Setelah hampir sebulan aku bersama Lintang aku merasa hari itu hampir tiba. Jika aku masih bisa diberi kesempatan untuk hidup lebih lama aku ingin tetap berada di samping Lintang. “Na, aku seneng bisa kenal sama kamu” ucap Lintang saat kami sedang duduk disamping Lintang memandangi indahnya bintang ditaman. “aku juga Lintang, kamu adalah hadiah dari Allah untukku”jawabku. Setelah itu, aku merasa kepalaku sangat sakit. Aku berteriak keras sekali, aku memegang kepalaku, tak sanggup menahan sakit dikepalaku ini. Lintang segera panik, ia kemudian memanggil suster. Lalu aku dibawa keruang UGD. Dokter menanganiku dan menyuntikkanku obat. Rasanya sakit. Akupun langsung tak sadar diri. Ketika aku membuka mata, aku sudah kembali di ruanganku tapi, dengan banyak alat yang tak kumengerti. Selang oksigen membantu pernapasanku ditambah infus dan masih banyak lagi. Aku mengamati sekitar, terlihat mamah sedang tertidur di sofa dan.... Lintang yang tertidur disampingku dan memegang erat tanganku. Aku melihatnya sejenak dan iapun bangun.
“Na, kamu sudah sadar? Alhamdulillah..” ucapnya dengan sangat gembira. Aku tidak bisa berkata apa-apa bibirku seperti dikunci. Aku hanya bisa mengangguk.
“Aku khawatir sama kamu Na, aku tidak mau kamu pergi” katanya dengan mata yang berlinang air mata. Aku berusaha membuka bibirku. Akhirnya aku bisa berkata meskipun perlahan. “Te..rii..maa..kka..ssi..hhh Linn..tangg”
“Nggak Na..”
Lalu tak lama kemudian sakit itu datang lagi aku berusaha menahannya. Alat-alat yang berada di sampingkupun mulai berbunyi dengan keras. Lintang segera memencet tombol merah untuk memanggil suster, mamah dengan cepat bangun dan menenangkanku.

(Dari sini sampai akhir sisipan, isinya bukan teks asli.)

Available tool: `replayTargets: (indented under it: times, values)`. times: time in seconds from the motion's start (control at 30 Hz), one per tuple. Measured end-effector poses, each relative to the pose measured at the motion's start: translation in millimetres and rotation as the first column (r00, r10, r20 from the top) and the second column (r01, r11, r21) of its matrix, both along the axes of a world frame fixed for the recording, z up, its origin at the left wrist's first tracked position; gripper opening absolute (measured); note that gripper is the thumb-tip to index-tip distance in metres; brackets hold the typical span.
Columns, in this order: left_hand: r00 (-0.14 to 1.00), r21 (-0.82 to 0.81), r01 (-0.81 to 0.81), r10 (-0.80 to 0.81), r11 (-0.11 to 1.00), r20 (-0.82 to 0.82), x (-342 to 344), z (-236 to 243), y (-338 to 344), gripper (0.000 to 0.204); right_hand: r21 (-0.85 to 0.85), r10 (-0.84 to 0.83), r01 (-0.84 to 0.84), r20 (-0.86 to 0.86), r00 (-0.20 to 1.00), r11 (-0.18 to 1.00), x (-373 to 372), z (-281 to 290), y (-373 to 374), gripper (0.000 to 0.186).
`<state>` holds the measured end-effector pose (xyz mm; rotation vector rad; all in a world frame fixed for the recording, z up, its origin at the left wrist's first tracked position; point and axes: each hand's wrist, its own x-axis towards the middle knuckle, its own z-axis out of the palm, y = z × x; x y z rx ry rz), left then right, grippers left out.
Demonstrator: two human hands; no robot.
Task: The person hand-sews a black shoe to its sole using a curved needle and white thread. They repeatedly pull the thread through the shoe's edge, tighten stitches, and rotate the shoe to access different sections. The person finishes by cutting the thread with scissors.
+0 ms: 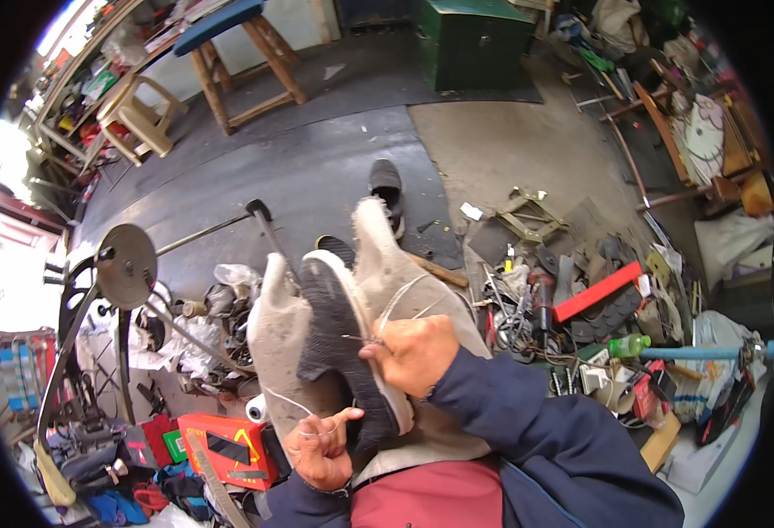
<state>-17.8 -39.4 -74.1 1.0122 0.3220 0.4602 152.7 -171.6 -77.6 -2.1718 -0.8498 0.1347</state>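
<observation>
A dark knit shoe with a pale sole (333,312) lies across the grey, dusty-clothed legs (273,321) of the person wearing the camera. My right hand (415,350) presses at the shoe's right side, fingers closed on a thin metal needle-like tool (354,338), with loops of white thread (389,304) just above. Near the shoe's lower end, my left hand (318,451) has its fingers curled on white thread (286,398) that runs across the left leg. The tool's tip is too small to make out exactly.
A black iron machine with a round wheel (127,264) stands at left. Tools, scraps and a red bar (594,290) crowd the right; a red box (229,447) sits lower left. A wooden stool (246,70), plastic stool (141,114) and green chest (475,48) stand farther back.
</observation>
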Motion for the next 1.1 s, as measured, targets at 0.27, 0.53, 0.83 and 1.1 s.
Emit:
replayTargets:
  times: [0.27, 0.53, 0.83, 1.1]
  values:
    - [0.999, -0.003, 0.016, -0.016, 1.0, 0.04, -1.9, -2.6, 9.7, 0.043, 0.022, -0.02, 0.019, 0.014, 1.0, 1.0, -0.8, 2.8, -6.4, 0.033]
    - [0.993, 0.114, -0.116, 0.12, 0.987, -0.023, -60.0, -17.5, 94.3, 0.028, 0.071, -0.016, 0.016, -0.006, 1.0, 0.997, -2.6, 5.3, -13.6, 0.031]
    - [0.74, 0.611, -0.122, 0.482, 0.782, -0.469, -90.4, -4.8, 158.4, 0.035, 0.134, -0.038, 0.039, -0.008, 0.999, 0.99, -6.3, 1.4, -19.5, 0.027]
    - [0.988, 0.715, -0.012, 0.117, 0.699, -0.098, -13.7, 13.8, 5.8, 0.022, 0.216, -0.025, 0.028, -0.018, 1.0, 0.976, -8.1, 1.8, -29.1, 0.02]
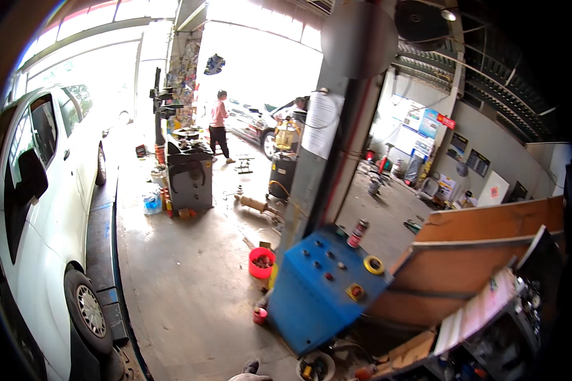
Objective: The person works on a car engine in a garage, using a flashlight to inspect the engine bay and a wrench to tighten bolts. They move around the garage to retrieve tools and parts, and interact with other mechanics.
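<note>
While a blue cabinet (318, 289) stands ahead, a red bucket (258, 273) sits nearby.

Blue cabinet (321, 298): we list one box-shaped control cabinet, sloping top, standing at 5 o'clock from the centre of our view, tilted in the lens.
Knobs (329, 254): several small round controls, mostly dark, one reddish; we find them spread toward the cabinet's 10 o'clock side.
Rotary switch (355, 292): yellow square plate, red centre; we note its setting is too small to tell.
Can (358, 233): slim, mainly red, upright on the cabinet top, at 12 o'clock from the switch.
Yellow ring (374, 265): dark-centred, lying flat at 5 o'clock from our can.
</note>
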`<state>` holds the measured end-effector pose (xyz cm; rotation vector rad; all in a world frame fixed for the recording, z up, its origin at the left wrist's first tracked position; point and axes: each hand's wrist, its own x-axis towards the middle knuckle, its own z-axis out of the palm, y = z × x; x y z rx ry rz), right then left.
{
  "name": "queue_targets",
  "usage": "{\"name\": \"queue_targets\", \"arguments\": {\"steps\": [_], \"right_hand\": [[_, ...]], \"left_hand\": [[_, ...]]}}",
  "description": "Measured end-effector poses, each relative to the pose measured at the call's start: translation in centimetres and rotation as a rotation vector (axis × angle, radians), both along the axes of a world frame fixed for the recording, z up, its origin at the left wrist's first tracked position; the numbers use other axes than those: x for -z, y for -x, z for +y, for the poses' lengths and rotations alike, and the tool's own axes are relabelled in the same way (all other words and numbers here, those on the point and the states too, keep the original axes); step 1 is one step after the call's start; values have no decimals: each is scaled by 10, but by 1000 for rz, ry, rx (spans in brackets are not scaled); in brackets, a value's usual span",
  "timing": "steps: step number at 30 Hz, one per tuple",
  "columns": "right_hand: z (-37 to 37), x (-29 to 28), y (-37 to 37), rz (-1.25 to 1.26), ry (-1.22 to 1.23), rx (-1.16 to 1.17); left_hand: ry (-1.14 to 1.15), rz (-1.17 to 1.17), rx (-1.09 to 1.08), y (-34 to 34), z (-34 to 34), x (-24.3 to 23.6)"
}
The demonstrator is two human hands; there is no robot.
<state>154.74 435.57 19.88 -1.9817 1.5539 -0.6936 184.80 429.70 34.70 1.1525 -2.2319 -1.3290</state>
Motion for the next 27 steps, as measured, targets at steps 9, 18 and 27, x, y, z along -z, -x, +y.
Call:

Mungkin ini detik-detik terakhir aku pergi, saatnya aku meninggalkan dunia fana ini. Langkah kaki dokter dan suster akhirnya sampai diruanganku. Dokter memeriksaku dan memberiku kembali suntikan untuk mengurangi rasa sakitku. Tapi kemudian bunyi suara “Tiitttttttt............” aku sudah tiada. Mama dan Lintang menangis sekeras-kerasnya. Dokter kemudian menyiapkan alat kejut jantung untuk membawaku kembali. Sekali..dua kali.. tiga kali.. hasilnya tetap sama. Aku telah tiada.
Bersamaan dengan kepergianku, gerimispun turun. Mama terimakasih selama ini menjaga dan merawatku, terimakasih sudah sabar. Kini Mama tidak usah repot lagi menjagaku aku sudah pergi Ma. Lintang, kamu adalah pacar yang baik, pacar yang sangat pengertian. Aku beruntung sudah mengenal kamu, Lintang. Terimakasih Tuhan, di akhir hidupku Kau memberikanku seseorang yang bisa membuatku sangat bahagia dan menjagaku. Aku harap dengan ini keluargaku khususnya Mama tidak menderita lagi dan hidup bahagia. Dan semoga Lintang bisa sembuh dari penyakitnya dan hidup dengan baik. Amin!.